In a basic ring, there needs to be only N segments to create a closed loop with N nodes, memory-controller included. Double that for a fully doubly-linked bus.
Why use a ring bus?
- Nearly immune to wire delays since each node inserts bus pipelining FFs with distributed buffer control (big plus for ASICs)
- Low signal count (all things being relative) memory controller: - 36bits input (muxed command/address/data/etc.) - 36bits output (muxed command/address/data/etc.)
- Same interface regardless of how many memory clients are on the bus
- Can double as a general-purpose modular interconnect, this can be useful for node-to-node burst transfers like DMA
- Bandwidth and latency can be tailored by shuffling components, inserting extra memory controller taps or adding rings as necessary
- Basic arbitration is provided for free by node ordering
The only major down-side to ring buses is worst-case latency. Not much of an issue for me since my primary interest is video processing/streaming - I can simply preload one line ahead and pretty much forget about latency.
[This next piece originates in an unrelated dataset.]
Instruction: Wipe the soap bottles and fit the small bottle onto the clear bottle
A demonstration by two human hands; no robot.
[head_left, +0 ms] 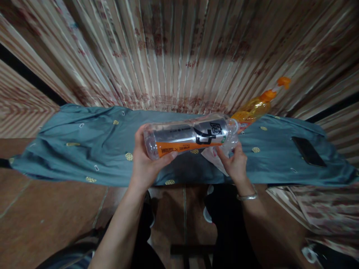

Flexibility, scalability and routability are what makes ring buses so popular in modern large-scale, high-bandwidth ASICs and systems. It is all a matter of trading some up-front complexity and latency for long-term gain.
Since high-speed parallel buses end up needing pipelining to meet high-speed timings, the complexity and area delta between multiple parallel buses and ring-bus topologies is shrinking.